Last week, Bloomberg reported that the United Arab Emirates had initiated plans to launch a federal cryptocurrency licence for Virtual Asset Service Providers (VASPs). This move has been tagged as a calculated decision. The aim is to establish the UAE as a preferred financial hub for the world’s biggest cryptocurrency and digital asset companies. Under this licensing regime, the Securities and Commodities Authority (SCA) will undertake regulation. Also, it will give local financial centres the liberty to govern the daily procedures under the licences. However, the move to regulate cryptocurrency goes as far back as four years ago.
Where it all Began
The specific constituents of the UAE are indeed following the footsteps of countries like Singapore. They have made moves to establish crypto-friendly financial hubs through their respective local regulators. For example, in December 2021, the Dubai World Trade Centre (DWTC) was declared a comprehensive zone and regulator for cryptocurrencies.

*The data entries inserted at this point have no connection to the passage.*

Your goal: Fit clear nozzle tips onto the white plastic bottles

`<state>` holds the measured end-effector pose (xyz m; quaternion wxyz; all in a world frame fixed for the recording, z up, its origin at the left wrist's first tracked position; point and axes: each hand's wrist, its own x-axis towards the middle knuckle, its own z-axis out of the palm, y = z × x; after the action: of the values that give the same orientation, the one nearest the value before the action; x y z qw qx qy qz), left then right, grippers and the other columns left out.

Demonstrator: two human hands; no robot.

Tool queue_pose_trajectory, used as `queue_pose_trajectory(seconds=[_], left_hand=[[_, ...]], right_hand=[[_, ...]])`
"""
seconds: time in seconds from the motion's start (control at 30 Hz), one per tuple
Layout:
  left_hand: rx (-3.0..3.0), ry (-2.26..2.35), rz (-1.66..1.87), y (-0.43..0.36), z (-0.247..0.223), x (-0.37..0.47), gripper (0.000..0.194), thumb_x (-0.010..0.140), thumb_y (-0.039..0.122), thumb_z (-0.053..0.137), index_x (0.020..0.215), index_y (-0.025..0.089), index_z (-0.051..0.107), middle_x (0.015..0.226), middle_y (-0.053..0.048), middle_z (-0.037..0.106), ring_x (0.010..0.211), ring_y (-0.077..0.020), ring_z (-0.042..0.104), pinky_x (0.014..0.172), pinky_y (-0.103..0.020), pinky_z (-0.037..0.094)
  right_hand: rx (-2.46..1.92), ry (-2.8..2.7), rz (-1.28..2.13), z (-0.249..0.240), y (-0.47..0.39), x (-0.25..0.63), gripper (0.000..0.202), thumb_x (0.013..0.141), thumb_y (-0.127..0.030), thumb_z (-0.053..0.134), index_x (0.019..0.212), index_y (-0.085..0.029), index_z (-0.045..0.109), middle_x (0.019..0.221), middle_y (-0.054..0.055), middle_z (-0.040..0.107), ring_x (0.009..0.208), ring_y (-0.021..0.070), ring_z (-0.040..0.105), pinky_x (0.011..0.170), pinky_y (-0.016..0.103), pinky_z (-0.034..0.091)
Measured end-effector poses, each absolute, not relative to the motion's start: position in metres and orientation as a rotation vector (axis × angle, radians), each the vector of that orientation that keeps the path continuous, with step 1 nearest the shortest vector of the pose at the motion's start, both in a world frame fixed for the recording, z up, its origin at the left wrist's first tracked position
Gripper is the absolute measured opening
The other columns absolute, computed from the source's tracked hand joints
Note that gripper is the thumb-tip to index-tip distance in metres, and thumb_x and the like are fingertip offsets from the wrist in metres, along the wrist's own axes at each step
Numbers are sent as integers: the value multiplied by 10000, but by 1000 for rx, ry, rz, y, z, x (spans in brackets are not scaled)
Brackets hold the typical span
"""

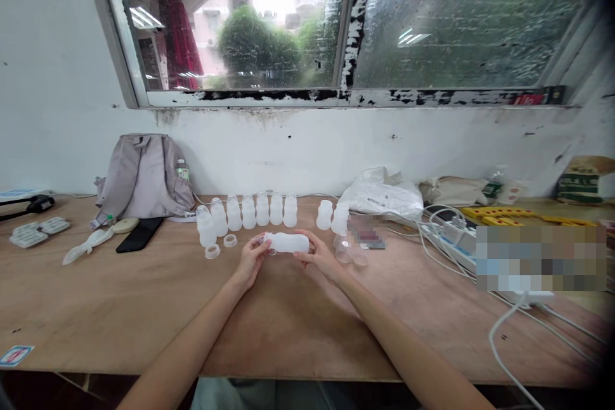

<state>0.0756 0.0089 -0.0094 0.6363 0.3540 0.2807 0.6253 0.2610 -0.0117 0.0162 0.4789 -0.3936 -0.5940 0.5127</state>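
Note:
A frosted white bottle [288, 243] lies sideways between my two hands above the middle of the table. My left hand [253, 259] grips its left end, where a clear part shows between the fingers. Around its right end are the fingers of my right hand [318, 255]. Behind them stands a row of similar bottles [248, 211], several with clear tops. Two more bottles [324, 214] stand to the right. Two clear rings [212, 251] lie left of my left hand, and several clear round pieces [359, 259] lie by my right hand.
At the back left are a grey backpack [141, 173], a black phone [139, 235] and white trays [39, 231]. A plastic bag [382, 192] rests against the wall. White cables and power strips [451, 246] run along the right, near yellow pieces [494, 214].

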Motion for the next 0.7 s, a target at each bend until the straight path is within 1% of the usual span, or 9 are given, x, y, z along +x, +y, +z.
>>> queue_pose_trajectory(seconds=[0.1, 0.17, 0.27, 0.33, 0.4, 0.43, 0.5, 0.6, 0.7], left_hand=[[798, 645, 1440, 9, -8, 75, 243, 609, 159, 721, 837, 137, 638, 900, -40, 644, 788, -129, 596, 670, -205, 485], [805, 646, 1433, 9, -7, 74, 249, 606, 168, 723, 839, 136, 642, 893, -41, 648, 783, -131, 598, 677, -210, 483], [833, 641, 1402, 8, -6, 74, 276, 599, 180, 729, 859, 133, 647, 893, -46, 652, 790, -136, 597, 695, -219, 478], [851, 630, 1384, 6, -5, 74, 292, 602, 184, 728, 878, 130, 647, 906, -54, 651, 796, -141, 596, 697, -225, 476], [859, 617, 1375, 5, -5, 75, 287, 611, 182, 722, 882, 127, 647, 919, -60, 647, 794, -141, 595, 694, -225, 476], [856, 613, 1376, 5, -6, 75, 278, 614, 178, 720, 878, 125, 647, 922, -60, 646, 792, -139, 594, 693, -224, 476], [841, 610, 1379, 5, -6, 76, 266, 618, 168, 717, 870, 124, 646, 919, -57, 644, 791, -136, 593, 690, -219, 477], [806, 608, 1386, 6, -7, 75, 259, 625, 159, 714, 872, 127, 643, 903, -45, 647, 791, -128, 591, 689, -208, 479], [772, 606, 1392, 8, -7, 73, 235, 637, 154, 706, 862, 129, 645, 885, -37, 650, 772, -117, 591, 683, -197, 485]], right_hand=[[-963, -1408, 1352, 19, -13, 262, 580, 633, -275, 643, 1161, -227, 410, 820, -12, 544, 534, 88, 545, 438, 216, 479], [-1022, -1402, 1333, 21, -12, 264, 553, 673, -351, 619, 1160, -232, 385, 808, -6, 562, 477, 95, 557, 346, 195, 430], [-1183, -1420, 1250, 20, -10, 266, 402, 754, -508, 492, 1000, -194, 440, 638, -8, 580, 337, 96, 509, 223, 147, 240], [-1272, -1397, 1266, 19, -8, 266, 414, 790, -575, 376, 839, -172, 460, 511, -4, 561, 298, 100, 486, 217, 141, 200], [-1312, -1353, 1330, 19, -7, 267, 471, 806, -604, 293, 753, -166, 457, 442, 5, 539, 304, 112, 494, 234, 155, 264], [-1308, -1330, 1368, 19, -8, 267, 490, 810, -610, 269, 754, -163, 462, 434, 10, 539, 314, 119, 505, 252, 169, 310], [-1233, -1304, 1462, 22, -9, 269, 499, 819, -602, 253, 848, -156, 474, 473, 20, 568, 352, 135, 539, 303, 200, 390], [-1031, -1322, 1610, 27, -12, 273, 398, 831, -512, 357, 1082, -207, 402, 666, 28, 640, 462, 154, 606, 383, 234, 462], [-906, -1375, 1688, 29, -15, 277, 387, 791, -399, 501, 1131, -260, 381, 896, 38, 639, 560, 162, 639, 436, 254, 497]])
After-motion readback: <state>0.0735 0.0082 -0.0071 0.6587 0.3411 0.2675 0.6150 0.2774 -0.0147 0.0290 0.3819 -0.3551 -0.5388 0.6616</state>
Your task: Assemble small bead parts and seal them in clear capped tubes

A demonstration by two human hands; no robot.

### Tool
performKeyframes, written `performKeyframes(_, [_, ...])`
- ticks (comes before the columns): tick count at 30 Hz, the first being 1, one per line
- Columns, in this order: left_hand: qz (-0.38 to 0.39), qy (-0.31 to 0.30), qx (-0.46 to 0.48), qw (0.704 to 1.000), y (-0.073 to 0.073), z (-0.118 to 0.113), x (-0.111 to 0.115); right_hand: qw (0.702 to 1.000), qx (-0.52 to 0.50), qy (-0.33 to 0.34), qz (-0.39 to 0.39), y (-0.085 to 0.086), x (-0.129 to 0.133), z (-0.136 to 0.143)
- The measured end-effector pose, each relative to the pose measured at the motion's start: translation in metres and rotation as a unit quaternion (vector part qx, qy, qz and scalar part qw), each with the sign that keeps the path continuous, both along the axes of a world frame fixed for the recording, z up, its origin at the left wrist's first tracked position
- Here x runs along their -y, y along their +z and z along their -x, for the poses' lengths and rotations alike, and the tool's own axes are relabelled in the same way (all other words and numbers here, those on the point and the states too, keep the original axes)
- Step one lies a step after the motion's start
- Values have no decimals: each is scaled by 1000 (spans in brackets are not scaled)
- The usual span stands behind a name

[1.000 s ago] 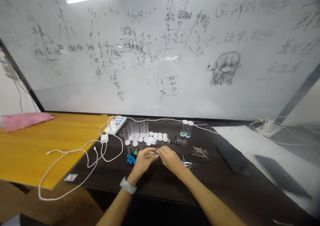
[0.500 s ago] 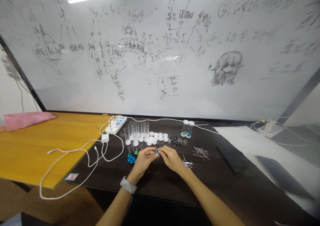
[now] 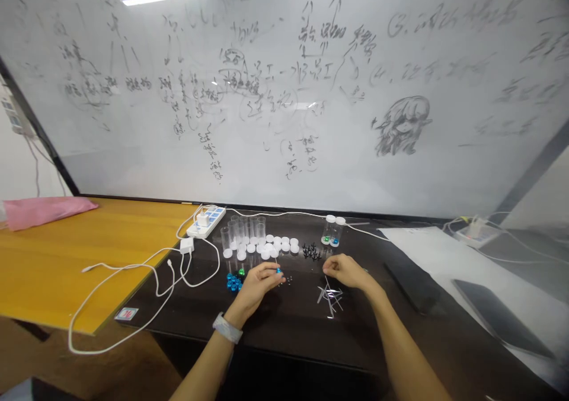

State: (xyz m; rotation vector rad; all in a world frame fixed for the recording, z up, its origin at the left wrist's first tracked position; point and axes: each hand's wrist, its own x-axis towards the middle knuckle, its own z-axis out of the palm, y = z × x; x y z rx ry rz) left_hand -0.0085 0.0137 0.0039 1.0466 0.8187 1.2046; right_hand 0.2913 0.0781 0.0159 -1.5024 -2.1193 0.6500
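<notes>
1. The left hand [image 3: 260, 278] has its fingers closed on a blue ball [image 3: 279, 271], held just above the tabletop [image 3: 293, 330]
2. The right hand [image 3: 347, 270] has its fingers drawn together at the silver strips [image 3: 331, 299]; whether they grip one I cannot tell
3. Seemingly finished: two capped tubes [image 3: 328, 230], one with a green ball inside, one with a blue
4. Apparently left: clear tubes [image 3: 225, 239], white caps [image 3: 284, 244], black pieces [image 3: 311, 252] and clustered balls [image 3: 232, 282], so most work seems undone
</notes>
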Motion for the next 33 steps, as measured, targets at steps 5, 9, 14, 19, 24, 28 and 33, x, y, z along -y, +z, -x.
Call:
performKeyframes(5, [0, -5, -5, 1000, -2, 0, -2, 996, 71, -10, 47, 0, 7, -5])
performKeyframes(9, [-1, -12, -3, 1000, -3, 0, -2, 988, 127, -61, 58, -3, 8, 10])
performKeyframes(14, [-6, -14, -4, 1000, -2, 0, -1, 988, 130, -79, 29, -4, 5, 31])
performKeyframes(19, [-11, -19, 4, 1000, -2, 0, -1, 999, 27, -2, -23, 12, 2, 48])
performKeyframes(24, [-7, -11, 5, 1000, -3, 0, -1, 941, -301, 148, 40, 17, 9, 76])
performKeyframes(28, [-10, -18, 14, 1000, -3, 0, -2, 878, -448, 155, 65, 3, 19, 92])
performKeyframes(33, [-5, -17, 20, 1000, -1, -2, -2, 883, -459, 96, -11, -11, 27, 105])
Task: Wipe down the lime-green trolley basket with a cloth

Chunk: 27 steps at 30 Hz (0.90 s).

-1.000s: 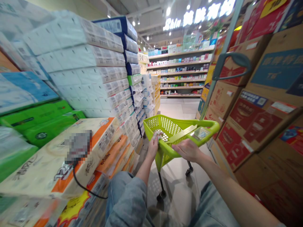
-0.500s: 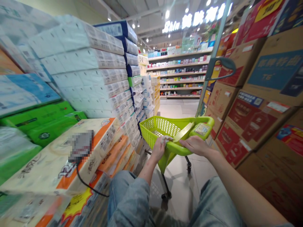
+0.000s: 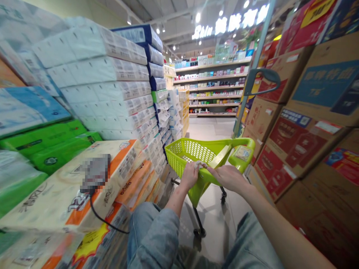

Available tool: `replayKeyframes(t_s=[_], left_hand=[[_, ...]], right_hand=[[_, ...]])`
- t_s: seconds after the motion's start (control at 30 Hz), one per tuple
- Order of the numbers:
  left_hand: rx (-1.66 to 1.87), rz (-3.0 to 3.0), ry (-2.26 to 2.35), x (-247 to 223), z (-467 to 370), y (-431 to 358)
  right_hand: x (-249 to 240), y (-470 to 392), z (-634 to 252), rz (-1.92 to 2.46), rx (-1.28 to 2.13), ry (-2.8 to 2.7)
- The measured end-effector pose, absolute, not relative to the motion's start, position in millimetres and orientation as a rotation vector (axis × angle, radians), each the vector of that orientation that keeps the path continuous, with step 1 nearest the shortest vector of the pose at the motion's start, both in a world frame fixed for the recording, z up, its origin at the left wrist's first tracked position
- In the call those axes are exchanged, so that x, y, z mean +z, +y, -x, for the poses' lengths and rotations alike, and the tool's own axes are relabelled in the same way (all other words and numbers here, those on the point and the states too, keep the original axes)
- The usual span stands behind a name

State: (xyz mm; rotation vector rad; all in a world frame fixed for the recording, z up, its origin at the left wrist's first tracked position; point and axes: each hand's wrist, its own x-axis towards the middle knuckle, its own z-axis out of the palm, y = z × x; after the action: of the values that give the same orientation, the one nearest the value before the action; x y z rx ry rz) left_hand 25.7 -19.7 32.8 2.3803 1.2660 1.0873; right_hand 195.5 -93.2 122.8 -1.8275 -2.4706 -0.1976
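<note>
A lime-green shopping cart (image 3: 174, 158) with a perforated basket stands between my knees on black casters. My left hand (image 3: 191, 175) is closed on a crumpled whitish cloth or tissue (image 3: 199, 164), pressed to the cart's near rim. Just right of it, my right hand (image 3: 227, 177) grips the same rim, its fingertips close to the cloth. A pale yellow-green flap (image 3: 220, 157) slants up inside the basket beside the right hand. The cart's handle (image 3: 248, 147) carries a small label panel (image 3: 241, 153).
Stacked white tissue packs (image 3: 112, 74) rise at the left. A blurred grey device (image 3: 97, 172) with a black cable lies on a cream-and-orange pack (image 3: 56, 198). Cartons (image 3: 297, 138) are piled at the right. A blue-grey pole handle (image 3: 265, 80) and shelves (image 3: 207, 87) are farther off.
My left hand and the cloth have slid slightly right along the rim. My right hand has shifted a little left, closer to the cloth. The cart has turned slightly.
</note>
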Motion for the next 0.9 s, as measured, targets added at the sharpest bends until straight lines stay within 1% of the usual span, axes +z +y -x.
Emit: replayKeyframes(t_s=[0.23,0.37,0.5,0.73,0.9], left_hand=[[0.973,-2.287,1.468,14.8,5.2,14.3],[1.002,-2.261,1.501,7.0,10.4,20.3],[1.093,-2.238,1.461,7.1,0.2,1.4],[1.364,-2.207,1.151,13.1,-38.2,-59.4],[1.36,-2.317,1.132,-3.7,-26.8,-59.3]], right_hand=[[125.8,-104.2,-207.1,1.841,-0.185,-2.47],[124.9,-102.0,-212.9,1.893,-0.239,-2.456],[123.4,-97.5,-215.4,1.906,-0.27,-2.44],[118.4,-92.3,-217.3,1.886,-0.275,-2.437],[117.0,-91.6,-221.6,1.864,-0.273,-2.454]])
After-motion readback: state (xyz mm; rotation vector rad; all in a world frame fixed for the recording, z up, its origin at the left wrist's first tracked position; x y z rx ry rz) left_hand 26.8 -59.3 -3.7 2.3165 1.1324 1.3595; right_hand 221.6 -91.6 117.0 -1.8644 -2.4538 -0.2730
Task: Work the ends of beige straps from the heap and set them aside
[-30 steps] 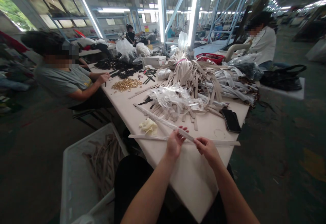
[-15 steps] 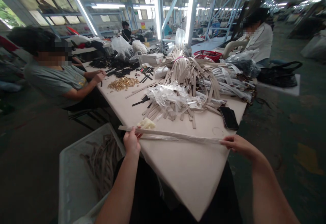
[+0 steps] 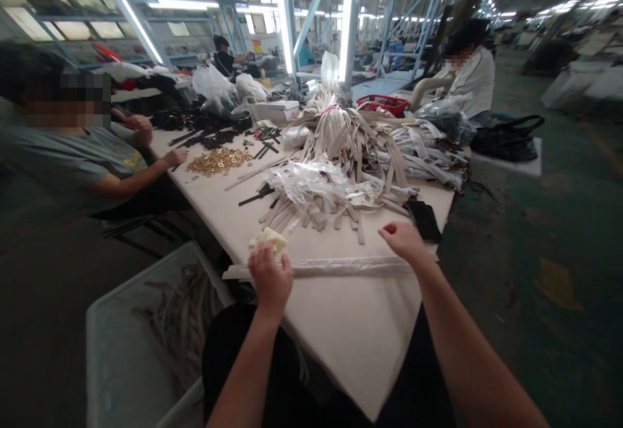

In the same month, the world’s largest cryptocurrency exchange (in terms of volume), Binance, signed a Memorandum of Understanding with the DWTC to ease the access of cryptocurrency exchanges in the UAE market.
Three years before this milestone announcement by the DWTC, the Abu Dhabi Global Market (ADGM) established regulations and guidelines governing digital assets within the region. Other financial hubs like the Dubai International Financial Centre have equally introduced tokenizing securities like bonds and stocks.
These policies have shown that the UAE has actively positioned itself as a global hotspot for digital innovation and an investment destination for cryptocurrency companies over the past few years. The move to establish a country-wide cryptocurrency licence seems to consolidate these policies.
What This Means for the Cryptocurrency Space in the UAE and the Middle East
Creating a country-wide cryptocurrency licence will likely increase cryptocurrency-driven investment in the UAE and encourage more cryptocurrency adoption, as government backing may eliminate the fears that potential users have previously held. Since the announcement of the policy, exchanges like Kraken and CoinMENA BSC have reportedly started looking to expand their presence in the UAE market.
Notably, the UAE currently stands as the third-largest cryptocurrency market in the Middle East, with an approximately $26 billion trading volume from July 2020 to June 2021 alone. This figure represents a 1,200% increase from the trading volume in the previous year. Furthermore, it is expected that this volume will experience a further increase over the next financial year.
The primary challenge that the UAE may be set to experience is the probability of illicit financial flows through virtual assets. There are risks that these assets’ untraceable nature fuels illegal financial transactions. However, the UAE seems to have adequately prepared for such an outcome. There are reports that the UAE is considering adopting the Financial Task Force Guidelines to reduce illegal financial streams within the context of the new licensing regime.
Like the United States of America and the United Kingdom, the UAE has taken a significant step towards positioning its financial sector for the impending digital explosion. The success of this policy could set the tone for an increased acceptance of digital assets across more Asian and Middle East countries.